* Exercise objective
From the records below, determine the number of lines containing "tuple". Output that number alone.

* Data for this exercise
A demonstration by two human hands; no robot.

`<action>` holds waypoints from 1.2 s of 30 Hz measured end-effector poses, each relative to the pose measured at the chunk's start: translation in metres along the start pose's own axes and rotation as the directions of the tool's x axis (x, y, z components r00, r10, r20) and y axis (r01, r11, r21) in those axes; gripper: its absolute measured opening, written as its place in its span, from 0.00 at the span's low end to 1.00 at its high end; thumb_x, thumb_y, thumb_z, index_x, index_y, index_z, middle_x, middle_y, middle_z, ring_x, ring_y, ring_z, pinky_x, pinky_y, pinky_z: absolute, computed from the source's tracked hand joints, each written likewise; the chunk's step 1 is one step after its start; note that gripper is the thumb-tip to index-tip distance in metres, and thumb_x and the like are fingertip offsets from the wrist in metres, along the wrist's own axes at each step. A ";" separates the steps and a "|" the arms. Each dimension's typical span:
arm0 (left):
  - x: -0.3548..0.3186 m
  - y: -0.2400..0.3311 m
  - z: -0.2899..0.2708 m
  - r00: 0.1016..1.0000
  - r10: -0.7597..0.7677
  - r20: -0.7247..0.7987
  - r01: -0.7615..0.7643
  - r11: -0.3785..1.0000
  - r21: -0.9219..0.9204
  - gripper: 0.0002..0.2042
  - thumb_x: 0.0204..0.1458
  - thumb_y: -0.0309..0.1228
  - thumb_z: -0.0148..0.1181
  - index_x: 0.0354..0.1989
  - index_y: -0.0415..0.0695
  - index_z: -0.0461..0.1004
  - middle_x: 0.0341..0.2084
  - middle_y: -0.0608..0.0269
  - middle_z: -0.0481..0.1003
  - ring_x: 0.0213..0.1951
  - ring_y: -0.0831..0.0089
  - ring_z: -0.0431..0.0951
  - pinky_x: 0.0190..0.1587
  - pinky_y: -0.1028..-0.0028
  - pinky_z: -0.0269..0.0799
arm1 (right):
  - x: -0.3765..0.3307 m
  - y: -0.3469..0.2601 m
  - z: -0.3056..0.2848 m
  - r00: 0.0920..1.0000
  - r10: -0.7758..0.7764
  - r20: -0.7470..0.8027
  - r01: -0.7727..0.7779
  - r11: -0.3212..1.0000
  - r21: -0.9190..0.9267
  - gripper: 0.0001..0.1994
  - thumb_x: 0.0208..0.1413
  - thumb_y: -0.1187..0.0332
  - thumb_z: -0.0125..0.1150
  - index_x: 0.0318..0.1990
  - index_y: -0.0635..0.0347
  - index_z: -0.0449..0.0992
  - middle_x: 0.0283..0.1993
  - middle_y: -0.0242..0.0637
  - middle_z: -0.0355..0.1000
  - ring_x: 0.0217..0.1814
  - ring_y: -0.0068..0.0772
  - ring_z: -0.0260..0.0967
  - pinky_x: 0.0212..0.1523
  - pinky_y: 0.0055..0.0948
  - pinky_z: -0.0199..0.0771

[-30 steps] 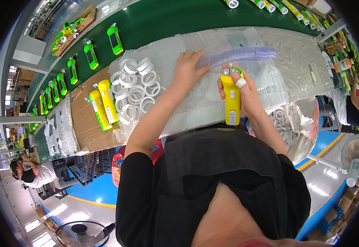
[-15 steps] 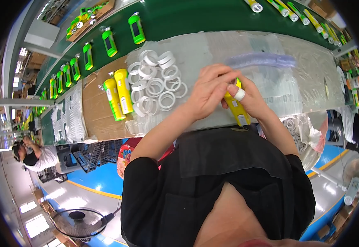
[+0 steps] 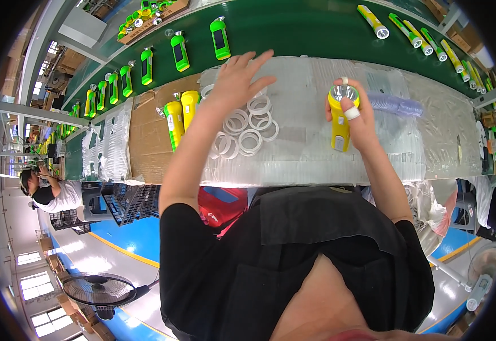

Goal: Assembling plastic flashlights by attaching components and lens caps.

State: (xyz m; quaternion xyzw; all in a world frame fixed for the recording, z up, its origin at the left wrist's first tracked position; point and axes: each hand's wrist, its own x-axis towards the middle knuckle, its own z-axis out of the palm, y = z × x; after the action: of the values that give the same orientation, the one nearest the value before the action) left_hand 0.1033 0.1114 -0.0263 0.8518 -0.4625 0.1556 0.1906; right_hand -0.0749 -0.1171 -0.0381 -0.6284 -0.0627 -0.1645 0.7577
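My right hand (image 3: 363, 122) grips a yellow flashlight (image 3: 340, 135) upright above the table, its shiny round reflector facing up. White bands wrap the thumb and one finger of that hand. With fingers spread, my left hand (image 3: 237, 85) hovers at the upper part of a heap of white rings (image 3: 250, 132), partly covering it; nothing shows in its grasp. Left of the heap, two yellow flashlights (image 3: 175, 122) lie on brown cardboard, partly behind my left forearm. Beyond my right hand lies a long bluish translucent stack of thin round pieces (image 3: 398, 105).
A green conveyor belt (image 3: 299, 34) runs along the far side, with green flashlights (image 3: 220, 44) at left and yellow and green ones (image 3: 373, 24) at right. A carton of parts (image 3: 145, 24) sits at upper left. Another person (image 3: 60, 193) and a fan (image 3: 100, 290) are at left.
My left hand has come off the flashlight and moved left to the white rings, its fingers spreading. My right hand has raised the flashlight slightly, and its reflector now shows.
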 end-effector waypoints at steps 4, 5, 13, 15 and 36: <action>0.014 -0.028 -0.009 0.805 -0.013 0.593 0.041 0.999 -0.035 0.24 0.56 0.48 0.56 0.62 0.62 0.68 0.45 0.55 0.76 0.51 0.56 0.69 0.54 0.60 0.65 | -0.001 0.005 -0.003 1.000 -0.012 0.009 0.012 1.000 -0.006 0.17 0.62 0.61 0.54 0.54 0.56 0.64 0.33 0.37 0.70 0.30 0.24 0.68 0.34 0.27 0.69; 0.014 -0.036 -0.011 0.820 0.010 0.573 0.039 0.997 -0.073 0.23 0.56 0.47 0.57 0.61 0.62 0.69 0.45 0.55 0.76 0.50 0.56 0.70 0.53 0.61 0.65 | -0.001 0.006 -0.002 1.000 -0.021 0.006 0.021 1.000 -0.002 0.17 0.62 0.61 0.54 0.54 0.56 0.64 0.33 0.36 0.70 0.30 0.24 0.68 0.34 0.27 0.69; 0.040 0.059 -0.012 0.998 0.004 0.058 0.056 0.214 -0.975 0.20 0.45 0.19 0.70 0.43 0.43 0.67 0.46 0.58 0.74 0.50 0.68 0.76 0.50 0.71 0.75 | 0.004 0.005 -0.005 0.999 -0.015 -0.038 0.015 1.000 0.002 0.17 0.61 0.64 0.56 0.55 0.57 0.64 0.34 0.35 0.71 0.31 0.23 0.68 0.35 0.27 0.70; 0.038 0.091 -0.003 1.000 -0.022 0.001 0.010 0.400 -0.917 0.20 0.39 0.25 0.76 0.38 0.44 0.69 0.43 0.60 0.74 0.49 0.71 0.77 0.44 0.71 0.77 | 0.001 0.003 -0.004 0.997 0.023 -0.070 -0.025 0.999 -0.031 0.18 0.61 0.64 0.56 0.55 0.58 0.63 0.34 0.35 0.71 0.32 0.23 0.68 0.35 0.26 0.70; 0.034 0.115 -0.007 0.970 0.145 -0.197 -0.238 0.742 -0.626 0.17 0.45 0.34 0.72 0.44 0.42 0.79 0.48 0.56 0.71 0.43 0.65 0.75 0.40 0.69 0.75 | 0.000 0.007 -0.007 0.999 -0.015 -0.033 0.017 0.999 0.048 0.17 0.63 0.64 0.54 0.56 0.59 0.63 0.37 0.34 0.71 0.33 0.23 0.70 0.35 0.25 0.71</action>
State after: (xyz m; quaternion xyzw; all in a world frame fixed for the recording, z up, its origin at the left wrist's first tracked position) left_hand 0.0231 0.0321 0.0153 0.6692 -0.5588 0.0633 0.4856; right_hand -0.0731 -0.1229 -0.0457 -0.6067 -0.0595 -0.1792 0.7722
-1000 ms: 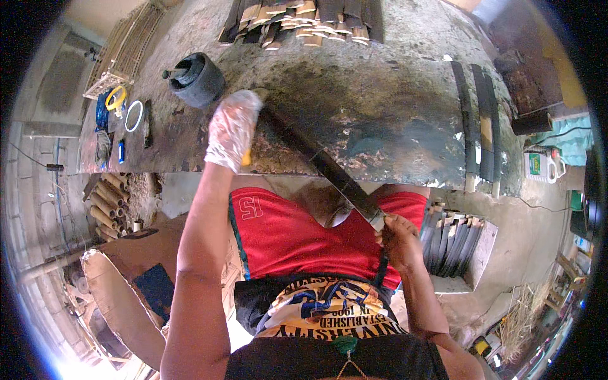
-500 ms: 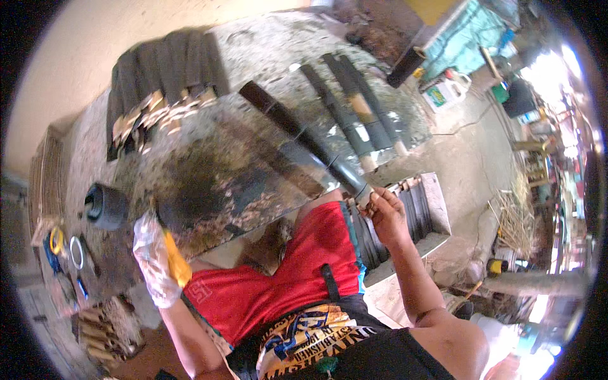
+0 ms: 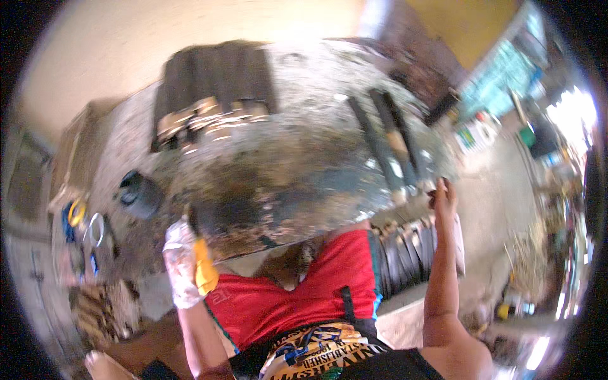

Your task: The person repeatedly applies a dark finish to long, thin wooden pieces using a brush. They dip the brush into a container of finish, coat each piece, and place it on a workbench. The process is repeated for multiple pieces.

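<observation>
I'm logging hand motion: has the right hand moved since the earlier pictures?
Yes, rightward and forward: from the near side of the dark strips at the right end of the table, the right hand has come to their right.

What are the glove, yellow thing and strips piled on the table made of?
The glove looks like thin, see-through plastic: shiny and crinkled. The yellow thing , showing no shine, may be cloth or sponge; blur hides its texture. The piled strips seem bamboo or wood: dull, dark, pale-ended.
</observation>
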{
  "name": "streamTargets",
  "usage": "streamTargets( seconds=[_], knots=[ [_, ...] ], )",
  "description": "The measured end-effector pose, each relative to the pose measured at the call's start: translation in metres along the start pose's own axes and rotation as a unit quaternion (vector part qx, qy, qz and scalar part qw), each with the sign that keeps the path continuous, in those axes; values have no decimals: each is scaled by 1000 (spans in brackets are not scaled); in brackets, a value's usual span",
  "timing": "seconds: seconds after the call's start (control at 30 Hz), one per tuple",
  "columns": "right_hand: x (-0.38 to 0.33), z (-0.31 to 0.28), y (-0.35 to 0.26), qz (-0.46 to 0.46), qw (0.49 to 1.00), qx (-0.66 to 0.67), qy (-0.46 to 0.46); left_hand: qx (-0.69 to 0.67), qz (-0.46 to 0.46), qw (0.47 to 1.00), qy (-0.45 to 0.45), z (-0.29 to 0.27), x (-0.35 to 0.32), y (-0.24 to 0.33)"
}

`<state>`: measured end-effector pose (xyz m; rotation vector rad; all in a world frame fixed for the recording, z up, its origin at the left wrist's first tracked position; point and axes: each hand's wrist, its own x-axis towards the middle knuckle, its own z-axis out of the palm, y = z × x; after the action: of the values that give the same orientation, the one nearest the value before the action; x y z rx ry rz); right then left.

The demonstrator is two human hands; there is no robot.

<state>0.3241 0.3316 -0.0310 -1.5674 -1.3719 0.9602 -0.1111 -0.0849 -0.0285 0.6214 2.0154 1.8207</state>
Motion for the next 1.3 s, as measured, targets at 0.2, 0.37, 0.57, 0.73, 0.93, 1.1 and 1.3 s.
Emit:
streamTargets(
  seconds=[0.2, 0.37, 0.57, 0.73, 0.93, 1.1, 1.3],
  knots=[
    [-12, 182, -78, -298, 929, -10, -221, -236, -113, 963, 62, 9, -21, 19],
    [-65, 354, -166, -138, 876, 30, -461, -367, -157, 916, 44, 3, -46, 28],
    [-93, 458, -206, -142, 910, -72, -383, -395, -187, 897, 66, -19, -66, 18],
    [-86, 456, -182, -21, 899, 112, -423, -402, -82, 912, 3, -22, -68, 6],
    [-102, 264, -100, 73, 806, 330, -486, -403, -180, 894, -70, -16, -51, 2],
    [-183, 116, -43, 131, 842, 216, -477, -569, -216, 789, -86, 7, -56, 2],
    [-240, 55, -11, 260, 799, 134, -525, -135, -80, 977, -142, 19, -42, -3]
  ],
)
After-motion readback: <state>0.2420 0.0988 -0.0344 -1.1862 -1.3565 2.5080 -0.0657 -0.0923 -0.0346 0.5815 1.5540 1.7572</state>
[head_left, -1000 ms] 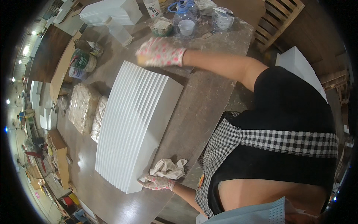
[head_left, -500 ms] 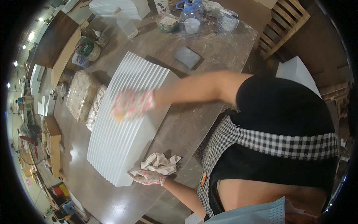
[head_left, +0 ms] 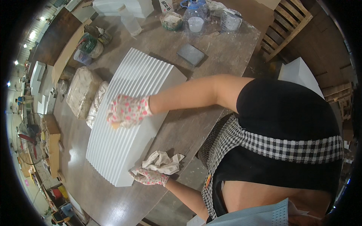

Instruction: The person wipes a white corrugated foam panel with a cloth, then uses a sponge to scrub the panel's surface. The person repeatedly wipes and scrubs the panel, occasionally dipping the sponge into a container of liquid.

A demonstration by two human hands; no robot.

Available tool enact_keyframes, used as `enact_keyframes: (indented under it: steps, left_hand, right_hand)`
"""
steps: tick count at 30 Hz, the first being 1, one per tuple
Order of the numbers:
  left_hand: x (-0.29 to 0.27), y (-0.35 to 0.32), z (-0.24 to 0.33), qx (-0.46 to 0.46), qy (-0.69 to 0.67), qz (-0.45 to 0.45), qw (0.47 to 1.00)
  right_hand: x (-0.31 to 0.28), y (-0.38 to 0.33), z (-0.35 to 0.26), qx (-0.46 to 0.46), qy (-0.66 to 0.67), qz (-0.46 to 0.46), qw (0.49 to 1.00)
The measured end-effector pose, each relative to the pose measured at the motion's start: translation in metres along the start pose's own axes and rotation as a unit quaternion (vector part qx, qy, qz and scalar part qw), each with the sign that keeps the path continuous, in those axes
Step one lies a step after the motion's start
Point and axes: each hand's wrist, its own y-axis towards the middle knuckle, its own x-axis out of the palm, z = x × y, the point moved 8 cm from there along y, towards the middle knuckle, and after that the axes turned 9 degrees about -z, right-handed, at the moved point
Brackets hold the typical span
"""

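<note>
A long white curved piece with a ridged top (head_left: pixel 145 69) lies on the brown table. On its ridges rests my right hand (head_left: pixel 129 110), in a white glove with pink spots. Its fingers are closed around a small tan pad (head_left: pixel 115 125), mostly hidden by the glove. My left hand (head_left: pixel 151 177), gloved alike, lies at the piece's near lower corner. Its fingers are stretched out, the tips touching the white side. A crumpled pale cloth (head_left: pixel 163 162) lies just beside that hand.
Beyond the white piece lie plastic-wrapped packages (head_left: pixel 83 92). A grey block (head_left: pixel 190 55) sits farther along the brown table (head_left: pixel 86 196). Jars (head_left: pixel 90 45), a clear bottle (head_left: pixel 130 22), a bowl (head_left: pixel 172 22) and blue-capped jugs (head_left: pixel 194 19) stand toward the top edge.
My right hand, blurred before, now shows sharply, shifted slightly left along the ridges. The left hand stays at the corner.
</note>
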Motion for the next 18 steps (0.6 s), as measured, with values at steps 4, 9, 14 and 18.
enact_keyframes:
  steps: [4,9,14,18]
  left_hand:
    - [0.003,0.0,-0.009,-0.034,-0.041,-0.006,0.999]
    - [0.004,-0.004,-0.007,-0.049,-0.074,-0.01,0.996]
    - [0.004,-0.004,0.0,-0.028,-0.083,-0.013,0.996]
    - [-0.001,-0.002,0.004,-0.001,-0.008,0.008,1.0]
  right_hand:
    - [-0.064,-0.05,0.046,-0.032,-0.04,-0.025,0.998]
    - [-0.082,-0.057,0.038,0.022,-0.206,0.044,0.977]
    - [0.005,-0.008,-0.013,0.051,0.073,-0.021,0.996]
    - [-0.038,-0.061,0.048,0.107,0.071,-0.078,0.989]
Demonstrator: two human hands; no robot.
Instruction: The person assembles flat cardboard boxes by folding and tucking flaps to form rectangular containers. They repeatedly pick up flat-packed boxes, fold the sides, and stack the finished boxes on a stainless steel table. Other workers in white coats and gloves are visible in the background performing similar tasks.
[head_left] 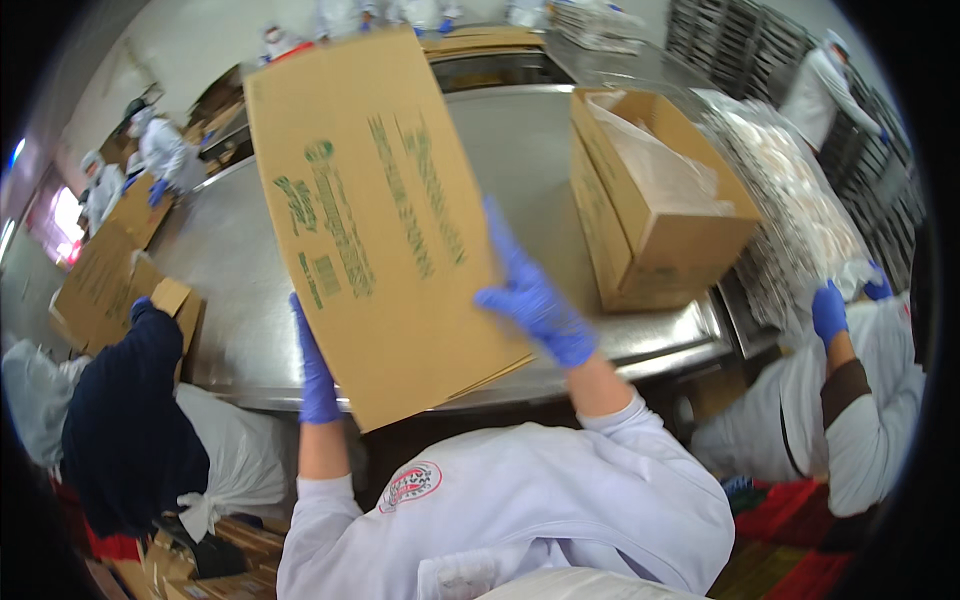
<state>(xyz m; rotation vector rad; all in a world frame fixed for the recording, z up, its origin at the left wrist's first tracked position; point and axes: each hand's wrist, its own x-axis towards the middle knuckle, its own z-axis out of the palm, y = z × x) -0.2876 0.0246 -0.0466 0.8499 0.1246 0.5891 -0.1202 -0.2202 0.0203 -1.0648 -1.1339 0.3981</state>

* Answer to this problem
2